Western blot analysis
Cells were prepared and lysed using Qproteome Mammalian Protein Prep kit (Qiagen, Inc., Valencia, CA, USA), and protein concentrations were determined using the Bradford protein assay (Bio-Rad Laboratories, Inc., Hercules, CA, USA). Equal amounts of total protein (60 µg/lane) were boiled in denaturing loading buffer (200 mM Tris-HCl at pH 6.8, 50% glycerol, 8% SDS, 400 mM DTT, 0.4% bromophenol blue), separated by 10% SDS-PAGE and subsequently transferred to polyvinylidene difluoride (PVDF) membranes (Bio-Rad Laboratories, Inc.). The membranes were blocked in 5% non-fat milk powder in TBS containing 0.1% Tween-20 (TBST) at pH 7.6 following the protocol of the antibody manufacturer. PVDF membranes were incubated with the following primary antibodies following a brief wash in TBST: Rabbit anti-Nanog (1:1,000; 14295-1-AP), rabbit polyclonal β-actin (1:1,000; 20536-1-AP), rabbit anti-Sox2; 1:2,000; 11064-1-AP) and rabbit anti-Oct4; 1:500; 11263-1-AP), all purchased from ProteinTech Group, Inc., Chicago, IL, USA. Antibodies were diluted in 2% non-fat milk powder in TBST, and incubated overnight at 4°C. The membranes were subsequently incubated with horseradish peroxidase-conjugated anti-rabbit immunoglobulin (IgG) antibodies (1:2,000; SA00001-2; ProteinTech Group, Inc.) for 60 min at room temperature, followed by detection with an Enhanced Chemiluminescence reagent (GE Healthcare Life Sciences, Chalfont, UK). β-actin served as a loading control.
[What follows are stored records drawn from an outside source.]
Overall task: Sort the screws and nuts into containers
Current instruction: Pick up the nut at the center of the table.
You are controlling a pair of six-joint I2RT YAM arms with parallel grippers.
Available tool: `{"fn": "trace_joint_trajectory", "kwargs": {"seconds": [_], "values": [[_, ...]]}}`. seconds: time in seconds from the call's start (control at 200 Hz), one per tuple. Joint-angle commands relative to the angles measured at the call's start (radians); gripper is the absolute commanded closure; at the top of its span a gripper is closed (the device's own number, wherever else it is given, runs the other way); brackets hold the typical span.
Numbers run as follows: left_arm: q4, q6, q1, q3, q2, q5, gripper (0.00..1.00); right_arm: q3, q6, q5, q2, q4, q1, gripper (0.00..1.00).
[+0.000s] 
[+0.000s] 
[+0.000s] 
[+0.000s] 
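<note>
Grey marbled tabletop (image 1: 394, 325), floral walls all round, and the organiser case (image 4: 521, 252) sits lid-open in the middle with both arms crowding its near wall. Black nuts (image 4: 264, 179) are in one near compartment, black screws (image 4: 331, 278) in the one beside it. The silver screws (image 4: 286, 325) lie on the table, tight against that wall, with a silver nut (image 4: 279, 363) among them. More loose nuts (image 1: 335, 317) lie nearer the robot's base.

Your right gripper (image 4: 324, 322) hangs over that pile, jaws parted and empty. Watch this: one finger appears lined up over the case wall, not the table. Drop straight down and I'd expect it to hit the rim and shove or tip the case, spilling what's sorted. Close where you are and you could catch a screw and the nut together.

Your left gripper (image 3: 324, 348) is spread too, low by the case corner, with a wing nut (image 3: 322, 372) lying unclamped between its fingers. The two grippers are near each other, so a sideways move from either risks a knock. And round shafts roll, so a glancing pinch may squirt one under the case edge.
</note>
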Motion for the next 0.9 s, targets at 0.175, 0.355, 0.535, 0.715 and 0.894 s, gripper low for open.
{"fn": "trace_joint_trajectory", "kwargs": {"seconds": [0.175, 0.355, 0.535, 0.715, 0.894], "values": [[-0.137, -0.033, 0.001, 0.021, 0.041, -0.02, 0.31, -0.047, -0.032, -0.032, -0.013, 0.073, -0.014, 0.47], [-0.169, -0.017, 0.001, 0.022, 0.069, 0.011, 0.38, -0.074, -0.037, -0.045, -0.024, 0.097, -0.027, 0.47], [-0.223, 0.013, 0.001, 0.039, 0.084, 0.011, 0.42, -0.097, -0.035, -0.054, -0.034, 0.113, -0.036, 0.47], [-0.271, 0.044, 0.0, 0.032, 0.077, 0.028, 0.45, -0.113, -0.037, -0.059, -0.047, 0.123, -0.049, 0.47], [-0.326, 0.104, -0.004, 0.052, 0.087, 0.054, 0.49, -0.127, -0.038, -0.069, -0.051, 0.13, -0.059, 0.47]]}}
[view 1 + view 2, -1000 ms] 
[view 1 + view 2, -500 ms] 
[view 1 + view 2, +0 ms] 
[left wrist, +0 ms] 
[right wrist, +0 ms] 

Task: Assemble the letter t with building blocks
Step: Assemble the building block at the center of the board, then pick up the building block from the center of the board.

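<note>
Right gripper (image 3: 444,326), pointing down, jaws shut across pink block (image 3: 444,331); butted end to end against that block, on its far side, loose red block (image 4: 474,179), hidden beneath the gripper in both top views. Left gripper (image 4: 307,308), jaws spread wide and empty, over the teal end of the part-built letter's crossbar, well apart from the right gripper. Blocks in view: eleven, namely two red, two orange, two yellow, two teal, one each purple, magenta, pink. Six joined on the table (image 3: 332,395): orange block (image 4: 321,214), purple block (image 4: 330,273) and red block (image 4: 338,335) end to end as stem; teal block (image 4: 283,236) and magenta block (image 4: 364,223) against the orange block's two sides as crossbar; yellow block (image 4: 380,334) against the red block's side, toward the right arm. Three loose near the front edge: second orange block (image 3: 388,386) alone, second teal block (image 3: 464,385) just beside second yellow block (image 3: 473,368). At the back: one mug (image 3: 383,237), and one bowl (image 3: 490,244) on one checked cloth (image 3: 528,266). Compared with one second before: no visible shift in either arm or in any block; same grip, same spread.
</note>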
Alkaline phosphatase staining and immunocytochemistry for pluripotency markers
To assess alkaline phosphatase activity and expression of pluripotency markers in giPS, cells were washed three times in PBS, fixed in 4% paraformaldehyde at room temperature for 30 min and washed a further three times with PBS. For alkaline phosphatase analysis, cells were subsequently incubated with SIGMAFAST5-bromo-4-chloro-3-indolyl phosphate/nitro blue tetrazolium (Sigma-Aldrich; Merck Millipore), according to the manufacturer's protocol. For immunofluorescence, cells were incubated with the following primary antibodies: Rabbit anti-Oct4 (1:200), mouse anti-stage-specific embryonic antigen 1 (SSEA1; 1:100; ab16285; Abcam, Cambridge, UK), and rabbit anti-Nanog (1:200) and incubated at 4°C overnight. The following day, the cells were incubated at room temperature for 60 min with the following secondary antibodies: Goat anti-rabbit IgG (H+L)-fluorescein isothiocyanate conjugated or donkey anti-mouse IgG(H+L)-Alexa Fluor 555-labeled (A0562 and A0460; both from Beyotime Institute of Biotechnology, Haimen, China). Cells were counterstained with DAPI (C1005; Beyotime Institute of Biotechnology). Images were captured using a fluorescence microscope.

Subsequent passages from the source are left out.